Exercise directions: Using the records below, write out only the lines from the line containing "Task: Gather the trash" up to and including the line containing "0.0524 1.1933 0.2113", exactly, with no pictures.

Materials provided:
————

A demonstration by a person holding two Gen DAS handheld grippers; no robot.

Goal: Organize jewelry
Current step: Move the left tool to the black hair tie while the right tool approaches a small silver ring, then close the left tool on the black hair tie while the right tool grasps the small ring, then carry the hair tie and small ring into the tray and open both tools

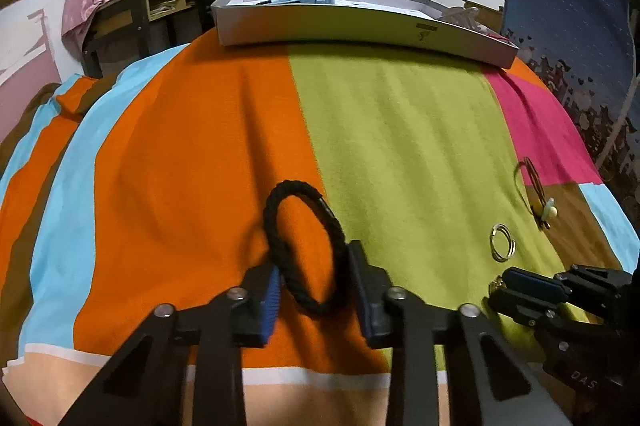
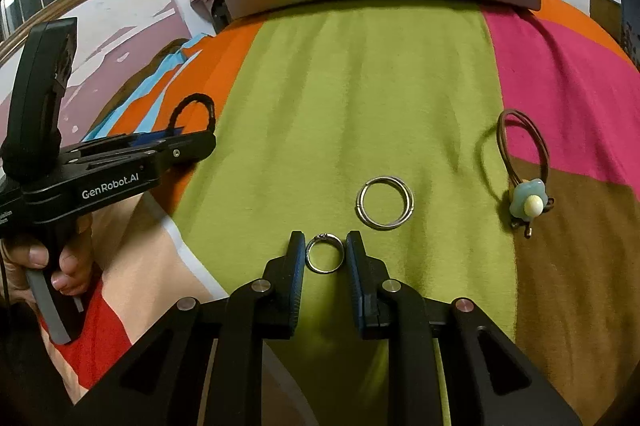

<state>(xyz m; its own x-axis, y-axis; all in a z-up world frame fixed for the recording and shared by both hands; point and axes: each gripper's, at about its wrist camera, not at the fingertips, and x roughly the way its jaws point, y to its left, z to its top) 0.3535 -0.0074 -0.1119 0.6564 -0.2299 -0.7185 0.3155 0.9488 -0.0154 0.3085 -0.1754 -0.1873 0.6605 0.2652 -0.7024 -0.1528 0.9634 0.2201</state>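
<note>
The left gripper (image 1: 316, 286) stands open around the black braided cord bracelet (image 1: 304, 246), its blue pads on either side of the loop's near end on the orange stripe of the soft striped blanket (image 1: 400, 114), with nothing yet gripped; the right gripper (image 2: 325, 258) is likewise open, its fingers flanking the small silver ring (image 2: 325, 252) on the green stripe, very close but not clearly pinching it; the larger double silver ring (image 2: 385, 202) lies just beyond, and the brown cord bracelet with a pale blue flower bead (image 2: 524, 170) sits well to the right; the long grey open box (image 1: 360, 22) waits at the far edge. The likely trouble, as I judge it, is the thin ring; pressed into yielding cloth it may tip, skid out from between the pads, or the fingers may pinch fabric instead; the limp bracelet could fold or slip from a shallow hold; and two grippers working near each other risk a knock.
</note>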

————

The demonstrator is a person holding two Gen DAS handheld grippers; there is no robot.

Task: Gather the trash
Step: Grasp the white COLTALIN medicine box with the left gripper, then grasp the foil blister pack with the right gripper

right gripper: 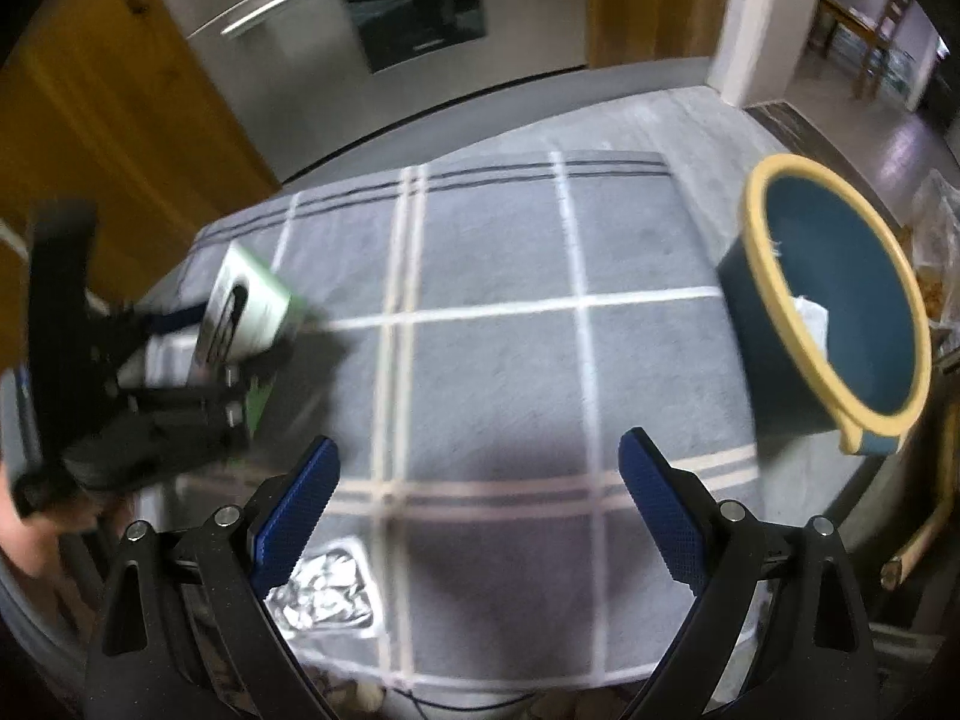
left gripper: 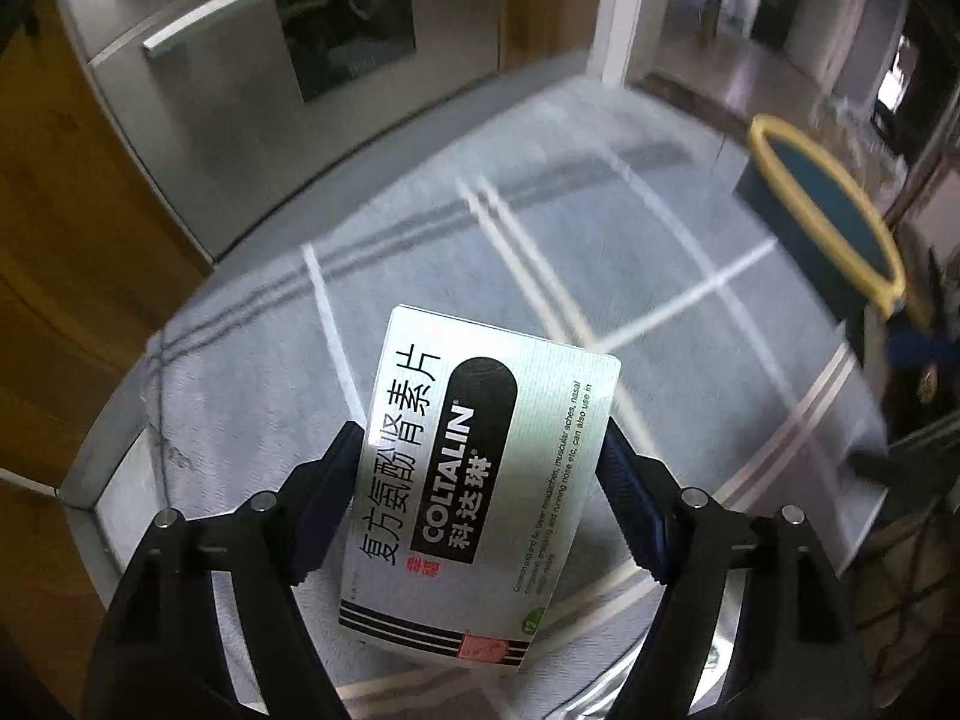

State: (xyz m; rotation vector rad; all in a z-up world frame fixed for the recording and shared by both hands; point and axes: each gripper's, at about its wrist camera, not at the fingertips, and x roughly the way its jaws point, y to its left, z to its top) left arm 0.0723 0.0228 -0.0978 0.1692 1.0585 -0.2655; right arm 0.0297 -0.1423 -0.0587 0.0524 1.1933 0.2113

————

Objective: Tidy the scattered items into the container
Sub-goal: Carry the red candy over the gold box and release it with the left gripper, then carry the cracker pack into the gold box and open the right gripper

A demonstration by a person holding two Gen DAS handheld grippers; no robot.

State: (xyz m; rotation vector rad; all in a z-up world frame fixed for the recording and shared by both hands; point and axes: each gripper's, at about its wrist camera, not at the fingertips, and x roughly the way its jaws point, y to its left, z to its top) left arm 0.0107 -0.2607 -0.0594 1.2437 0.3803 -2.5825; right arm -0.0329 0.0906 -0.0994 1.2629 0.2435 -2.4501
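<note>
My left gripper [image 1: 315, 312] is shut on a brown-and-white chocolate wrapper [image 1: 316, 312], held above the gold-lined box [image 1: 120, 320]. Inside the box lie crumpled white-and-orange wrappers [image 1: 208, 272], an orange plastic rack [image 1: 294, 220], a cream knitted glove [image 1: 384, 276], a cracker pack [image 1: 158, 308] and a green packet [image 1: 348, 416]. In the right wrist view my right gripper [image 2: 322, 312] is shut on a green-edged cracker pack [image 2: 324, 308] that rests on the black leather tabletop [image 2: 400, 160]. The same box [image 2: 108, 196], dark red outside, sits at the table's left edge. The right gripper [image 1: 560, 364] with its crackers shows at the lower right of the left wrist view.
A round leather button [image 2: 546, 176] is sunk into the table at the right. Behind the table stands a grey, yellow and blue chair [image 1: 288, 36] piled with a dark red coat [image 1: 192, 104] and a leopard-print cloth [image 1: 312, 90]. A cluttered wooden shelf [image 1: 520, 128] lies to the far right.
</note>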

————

Written answer:
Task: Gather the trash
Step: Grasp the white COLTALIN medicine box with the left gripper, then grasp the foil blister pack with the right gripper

right gripper: 
left gripper: 

State: (xyz m; rotation vector rad; all in a z-up world frame fixed for the recording and shared by both hands; point and axes: each gripper's, at about its wrist camera, not at the fingertips, and x roughly the way its jaws point, y to its left, z to its top) left arm 0.0723 0.0228 -0.0978 0.1692 1.0585 -0.2655; right arm 0.0297 -0.1423 -0.0587 0.0524 1.1933 0.2113

Nothing else belongs to the answer.